- Marshall sent me an email in response to my previous post, concerned that it would detract from the topic I was lifting up at the time. He has given me permission to share his comments about "the pattern of early Friends" around the use of corporate discernment.
- What I appreciate about Marshall's remarks, once again, is the interweaving he provides between Quakerism's historical figures, our faith tradition's spiritual discipline, and Biblical references that relate to and undergird our practice. --Liz
- P.S. Emphasis in the text below is Marshall's. At times I have added links and an occasional paragraph break or blockquote.
Hi, Liz!
This is in response to your blog posting of October 11...
I cannot agree with Arthur Larrabee’s take on why Friends engage in corporate discernment.

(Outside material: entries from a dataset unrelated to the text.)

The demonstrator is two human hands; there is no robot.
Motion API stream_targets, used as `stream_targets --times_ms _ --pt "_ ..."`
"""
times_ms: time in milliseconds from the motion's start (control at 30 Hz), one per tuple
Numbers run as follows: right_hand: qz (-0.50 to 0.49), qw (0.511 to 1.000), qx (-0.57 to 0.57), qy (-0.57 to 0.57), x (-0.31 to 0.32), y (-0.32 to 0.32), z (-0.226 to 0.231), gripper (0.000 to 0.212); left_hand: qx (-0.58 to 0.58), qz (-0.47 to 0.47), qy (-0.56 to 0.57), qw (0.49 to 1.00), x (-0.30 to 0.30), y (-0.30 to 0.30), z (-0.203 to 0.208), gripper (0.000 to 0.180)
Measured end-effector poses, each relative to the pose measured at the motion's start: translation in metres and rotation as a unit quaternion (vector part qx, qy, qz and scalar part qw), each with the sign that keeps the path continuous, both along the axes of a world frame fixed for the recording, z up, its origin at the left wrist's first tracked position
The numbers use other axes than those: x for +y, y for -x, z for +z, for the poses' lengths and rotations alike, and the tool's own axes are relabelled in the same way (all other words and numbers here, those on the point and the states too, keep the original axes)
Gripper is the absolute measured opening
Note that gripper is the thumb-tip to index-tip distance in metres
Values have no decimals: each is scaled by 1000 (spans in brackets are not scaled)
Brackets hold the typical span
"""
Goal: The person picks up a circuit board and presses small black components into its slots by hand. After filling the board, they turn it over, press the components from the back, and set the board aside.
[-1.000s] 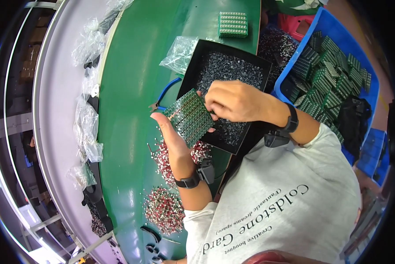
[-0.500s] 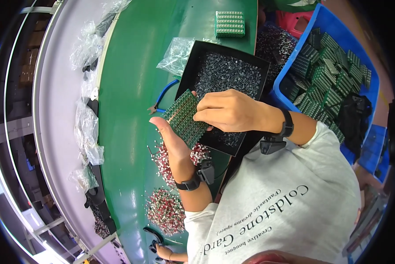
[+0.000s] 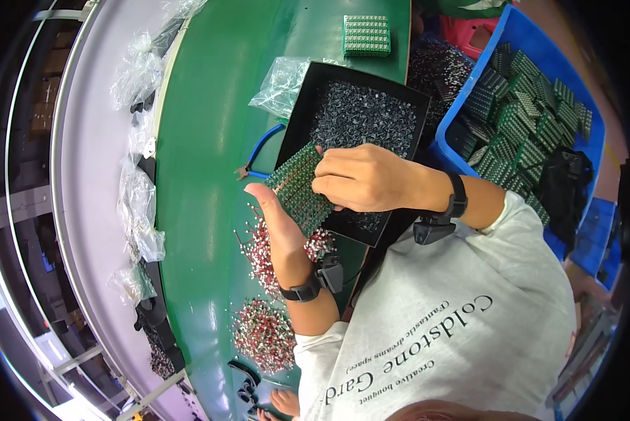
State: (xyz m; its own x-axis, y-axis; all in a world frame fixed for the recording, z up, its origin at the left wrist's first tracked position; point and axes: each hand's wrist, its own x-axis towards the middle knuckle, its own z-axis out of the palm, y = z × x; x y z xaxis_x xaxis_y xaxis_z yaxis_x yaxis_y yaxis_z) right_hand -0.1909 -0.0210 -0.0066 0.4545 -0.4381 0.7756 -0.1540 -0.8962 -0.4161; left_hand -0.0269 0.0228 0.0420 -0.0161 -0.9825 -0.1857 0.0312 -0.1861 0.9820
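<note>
A green circuit board panel (image 3: 302,184) with rows of small parts is held tilted above the near corner of a black tray (image 3: 317,80). My left hand (image 3: 281,228) grips it from below, thumb stretched out beside it and the other fingers mostly hidden under it. My right hand (image 3: 364,179) is closed, its fingertips pinched at the panel's right side. Whatever is between those fingertips is hidden. Many small black pieces (image 3: 364,112) lie in the tray. Blue-handled cutters (image 3: 261,144) rest on the green table, left of the tray.
Red-and-white wire bunches (image 3: 262,335) lie on the table below my left arm. A clear plastic bag (image 3: 280,88) and a stack of boards (image 3: 366,38) are farther up. A blue bin (image 3: 599,133) of boards stands at right. Another person's hand (image 3: 285,401) shows at the lower edge.
My left thumb and the panel have shifted slightly right, while my right hand stays nearly in place. The other person's hand at the lower edge has moved right, away from a black object.
</note>
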Motion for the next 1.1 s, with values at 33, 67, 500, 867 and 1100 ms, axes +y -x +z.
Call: stream_targets --times_ms 33,67,500,867,1100 --pt "9 1000 -6 10 -2 -2 -3 24 76 -24 23 997 1 -4 -4 95" --pt "18 1000 -12 20 -4 -2 -4 23 151 -48 45 986 1 -6 -6 80" --pt "5 999 -32 -24 -8 14 3 18 40 -5 -15 999 -1 -10 -1 113" --pt "23 998 -45 25 5 -6 5 23 -24 73 94 993 10 9 7 79" --pt "20 994 -110 4 1 2 11 21 -46 38 71 996 10 4 7 85"
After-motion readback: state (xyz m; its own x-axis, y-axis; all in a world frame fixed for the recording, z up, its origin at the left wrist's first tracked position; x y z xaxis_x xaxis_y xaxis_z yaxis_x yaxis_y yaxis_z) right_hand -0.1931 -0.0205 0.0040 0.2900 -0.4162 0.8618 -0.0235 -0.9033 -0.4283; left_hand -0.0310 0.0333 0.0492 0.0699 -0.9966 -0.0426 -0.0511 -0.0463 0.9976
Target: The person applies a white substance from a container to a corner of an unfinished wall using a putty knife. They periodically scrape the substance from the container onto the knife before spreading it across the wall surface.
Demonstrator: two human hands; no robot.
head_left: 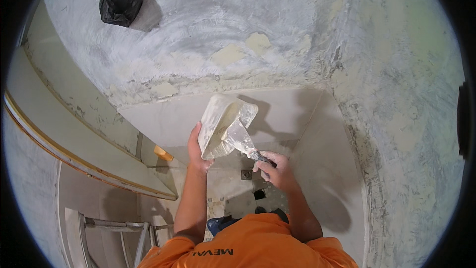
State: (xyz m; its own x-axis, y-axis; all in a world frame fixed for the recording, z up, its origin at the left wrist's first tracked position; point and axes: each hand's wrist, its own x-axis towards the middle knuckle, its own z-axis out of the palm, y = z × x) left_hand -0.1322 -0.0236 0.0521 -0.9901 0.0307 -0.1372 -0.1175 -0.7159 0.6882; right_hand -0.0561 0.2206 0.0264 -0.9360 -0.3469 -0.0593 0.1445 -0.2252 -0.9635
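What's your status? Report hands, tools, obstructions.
Left hand gripping whitish plastic tub. Right hand holding dark-handled putty knife, blade at tub's mouth. Nothing visibly blocking either hand.

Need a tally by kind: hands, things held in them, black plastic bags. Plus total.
Hands: 2 (left hand, right hand)
Tub: 1, in the left
Scraper: 1, in the right
Black plastic bag: 1
Total: 5

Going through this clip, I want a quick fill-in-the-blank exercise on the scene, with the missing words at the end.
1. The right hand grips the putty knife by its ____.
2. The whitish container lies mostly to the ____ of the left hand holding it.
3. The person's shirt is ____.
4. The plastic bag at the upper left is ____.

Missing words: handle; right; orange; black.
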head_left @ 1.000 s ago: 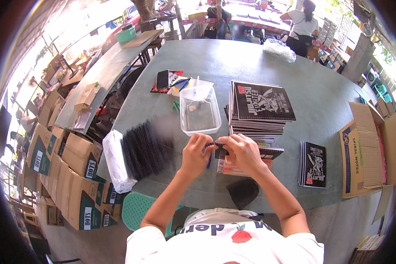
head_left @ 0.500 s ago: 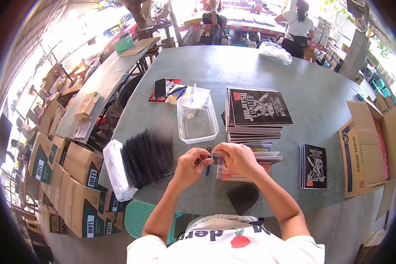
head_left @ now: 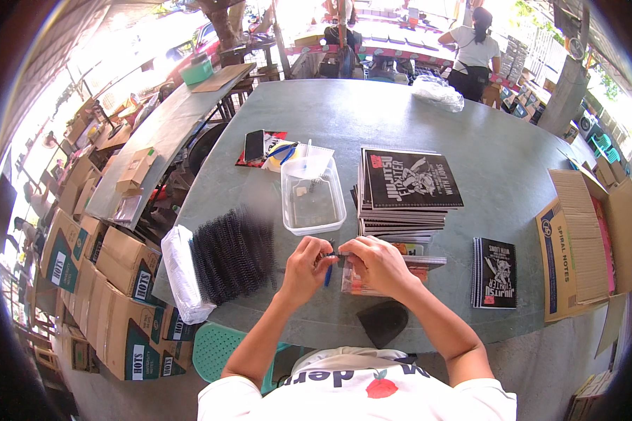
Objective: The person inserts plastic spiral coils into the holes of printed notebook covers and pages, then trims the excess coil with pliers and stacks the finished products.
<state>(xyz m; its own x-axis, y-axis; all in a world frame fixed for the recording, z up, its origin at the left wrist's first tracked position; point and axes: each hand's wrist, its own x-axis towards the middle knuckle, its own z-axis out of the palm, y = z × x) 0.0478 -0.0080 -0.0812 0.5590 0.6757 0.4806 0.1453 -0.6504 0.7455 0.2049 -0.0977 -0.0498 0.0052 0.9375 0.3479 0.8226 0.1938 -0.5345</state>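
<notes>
My left hand (head_left: 306, 269) and my right hand (head_left: 379, 264) meet over the near middle of the table, fingers pinched. A short dark piece, apparently the end of a black spiral coil (head_left: 336, 255), spans their fingertips. Below the left fingertips shows a blue handle (head_left: 328, 276); whether that hand grips it is unclear. Under my right hand is a stack of notebooks with colourful covers (head_left: 420, 274), partly hidden by the hand. Just beyond stands a tall pile of black-covered spiral notebooks (head_left: 414, 179). Many loose black spiral coils (head_left: 233, 251) lie to the left.
A clear plastic tub (head_left: 313, 203) stands beyond my hands, near a phone (head_left: 254, 146). A white plastic-wrapped bundle (head_left: 185, 277) borders the coils. Rightward are a small notebook pile (head_left: 494, 272) and an open carton (head_left: 576, 252). A dark rounded object (head_left: 383, 323) lies at the near edge.
My hands stay close together, with the right fingertips now slightly apart from the left ones and the dark piece showing between them. The whole view has shifted slightly.
</notes>
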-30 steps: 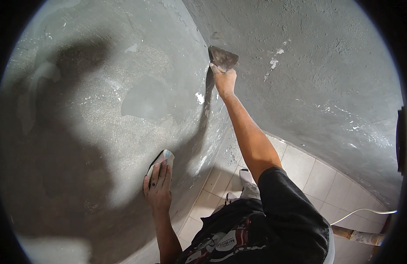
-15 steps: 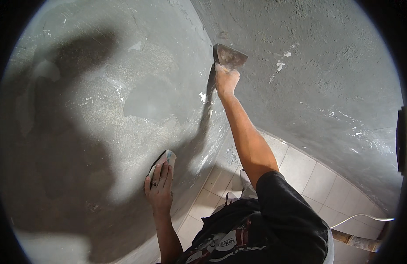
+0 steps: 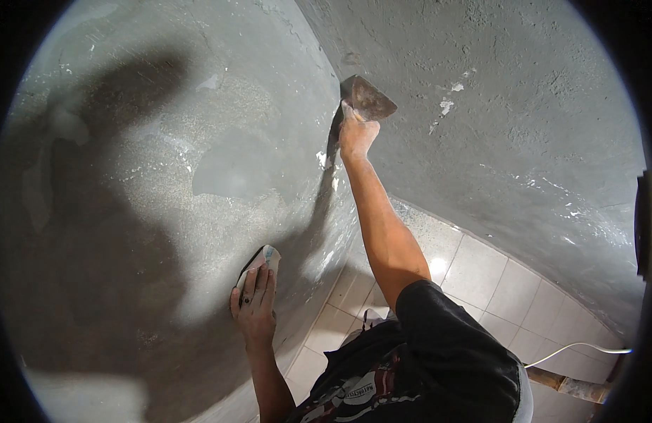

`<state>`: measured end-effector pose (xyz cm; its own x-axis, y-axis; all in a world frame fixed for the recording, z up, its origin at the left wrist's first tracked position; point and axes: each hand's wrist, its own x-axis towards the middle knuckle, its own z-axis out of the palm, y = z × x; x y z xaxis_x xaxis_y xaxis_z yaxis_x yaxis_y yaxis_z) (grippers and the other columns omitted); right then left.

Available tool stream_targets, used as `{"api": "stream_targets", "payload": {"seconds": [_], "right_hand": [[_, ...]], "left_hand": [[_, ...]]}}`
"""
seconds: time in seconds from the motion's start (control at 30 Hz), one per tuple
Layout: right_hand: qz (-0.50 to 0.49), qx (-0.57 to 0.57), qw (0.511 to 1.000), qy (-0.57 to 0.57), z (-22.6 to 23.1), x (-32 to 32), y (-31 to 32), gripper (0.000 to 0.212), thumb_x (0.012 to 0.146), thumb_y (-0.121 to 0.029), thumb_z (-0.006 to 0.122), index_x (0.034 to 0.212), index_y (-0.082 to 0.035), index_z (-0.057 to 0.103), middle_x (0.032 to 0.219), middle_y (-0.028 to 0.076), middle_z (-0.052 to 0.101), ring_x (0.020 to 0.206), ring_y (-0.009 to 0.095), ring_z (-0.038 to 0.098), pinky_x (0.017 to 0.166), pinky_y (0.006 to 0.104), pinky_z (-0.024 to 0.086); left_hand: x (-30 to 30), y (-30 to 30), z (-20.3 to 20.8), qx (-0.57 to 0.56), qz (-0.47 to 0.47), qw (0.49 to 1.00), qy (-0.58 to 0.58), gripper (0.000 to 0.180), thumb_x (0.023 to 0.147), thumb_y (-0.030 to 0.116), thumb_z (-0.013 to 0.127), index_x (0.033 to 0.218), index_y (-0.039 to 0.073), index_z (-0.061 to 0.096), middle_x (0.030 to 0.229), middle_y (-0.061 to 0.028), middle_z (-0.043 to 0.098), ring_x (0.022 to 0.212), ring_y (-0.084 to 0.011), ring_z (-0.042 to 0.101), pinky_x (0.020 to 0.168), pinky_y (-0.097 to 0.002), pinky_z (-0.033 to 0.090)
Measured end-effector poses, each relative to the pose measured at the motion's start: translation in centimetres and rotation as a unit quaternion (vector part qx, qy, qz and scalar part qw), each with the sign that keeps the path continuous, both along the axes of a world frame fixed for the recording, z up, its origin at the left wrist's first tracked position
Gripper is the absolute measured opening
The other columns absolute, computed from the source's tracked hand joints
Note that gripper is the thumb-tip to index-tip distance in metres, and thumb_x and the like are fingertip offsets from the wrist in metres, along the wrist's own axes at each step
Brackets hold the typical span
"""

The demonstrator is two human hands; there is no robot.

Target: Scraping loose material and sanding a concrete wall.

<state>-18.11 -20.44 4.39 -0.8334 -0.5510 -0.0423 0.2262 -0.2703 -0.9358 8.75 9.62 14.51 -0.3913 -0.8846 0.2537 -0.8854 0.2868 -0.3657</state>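
Note:
Near the corner of two grey plastered walls, my right hand [image 3: 358,135] grips a putty knife [image 3: 372,99]. Its broad, stained blade lies tilted against the right wall [image 3: 509,92] close to the corner line; the handle is mostly hidden in my fist. Lower down, my left hand [image 3: 255,303] rests on the left wall [image 3: 234,166], its fingers pressing a piece of sandpaper [image 3: 269,258]. The paper has a pale, printed back and a dark edge, and part of it is under my fingers. A ring shows on one finger.
Smoother filled patches and white chipped spots mark both walls. Pale floor tiles [image 3: 495,282] lie below. At the lower right are a white cable [image 3: 583,345] and a worn wooden piece [image 3: 580,389]. My shadow darkens much of the left wall.
My right hand has shifted slightly left and down, and the putty knife's blade has turned clockwise. My left hand and the sandpaper have barely moved.

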Motion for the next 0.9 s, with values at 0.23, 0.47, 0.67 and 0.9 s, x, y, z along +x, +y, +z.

We don’t do it because it nurtures community. We do it, alas, simply because we are following the pattern of early Friends. And then some of us come up with rationalizations for why Friends follow that pattern, as Art Larrabee has done. But such rationalizations are simply guesses, no more.
So why did early Friends actually engage in corporate discernment? They didn’t do it to build community. They already had community, without seeking it, amongst themselves. Their reasons for engaging in corporate discernment were quite different.
Early Friends understood that God does not just address and teach individuals as individuals: God also addresses and teaches His people as a people. "Christ has come to teach his people himself," as George Fox put it. “God has given greater judgment to his church than the individual members of it,” wrote William Penn.
The Bible, indeed, gives illustrations of God instructing a group as a group, as for instance the story of Susanna (Daniel 13, which is omitted from Protestant Bibles), and also the story of the apostolic council at Jerusalem (Acts 15:1-29). The latter story provided the specific model that Friends followed in structuring their meetings for business. (Cf. Robert Barclay, The Anarchy of the Ranters, §VI.)
Early Friends actually had a fairly clear sense of the reasons why God might prefer to instruct His people as a people, rather than as individuals. It was clear that His people had to make policy decisions somehow, and it was quite clear to them that God did not want any single human being making these decisions for them all, in the fashion of the Pope or the King, because it was evident that such an autocratic approach led more or less inevitably to the corruption of the Church, and indeed had done so ever since the time of King David. Thus William Dewsbury pointed out, “There should not be a man in Israel to rule one over another, but ... the rule and authority of man should be overturned, & Christ alone rule in the hearts and spirits of his people.” Corporate decision-making removes the rule of any single man, and replaces it with the rule of Christ speaking in the hearts of all.
In one general letter, James Nayler advised Friends to “meet often together and wait upon God for his teaching ... in a cross to your own wills, for therein is the secrets of God revealed.” Corporate discernment provides better discernment in the long run, because it crucifies the wayward will of the individual — whether that individual is a leader or a follower.
- “All Friends, submit yourselves one to another, in the fear of God,”
- “let nothing be done with strife, but in love, to the glory of God, in the name of God, and in his power; so that you may all see and feel Christ among you, ordering you all to his glory with his wisdom, which is pure, peaceable, and easy to be entreated; so that none may be burdened nor oppressed in your meetings.”
All this, however, does not mean that early Friends wanted the prophetic leadings of individuals squelched, as so often happened in Friends communities in subsequent generations, including our own. They were constantly repeating the apostle Paul’s adjuration that congregations must “quench not the spirit” where it arises. Fox said it forcefully in a letter of 1656, titled To Friends, about Christ having the best room:
- “Quench not the Spirit nor despise prophecy where it moves.... You that stop it yourselves do not quench it in others.... The sighs and groans of the poor, judge not that ... lest you judge prayer. ... Every one exercise this gift and every one speak as the Spirit gives them utterance. And Friends be careful how that you do set your feet among the tender plants that is springing up out of God's earth lest you do hurt them and tread upon them and bruise them or crush them in God's vineyard.”
So what is involved in this practice is something quite different from community-building. It is a particular way of connecting to God, and being changed thereby, that the rest of the world does not know. If we lose that way, and come to treat it as community-building, then we have lost an essential part of what makes us Friends.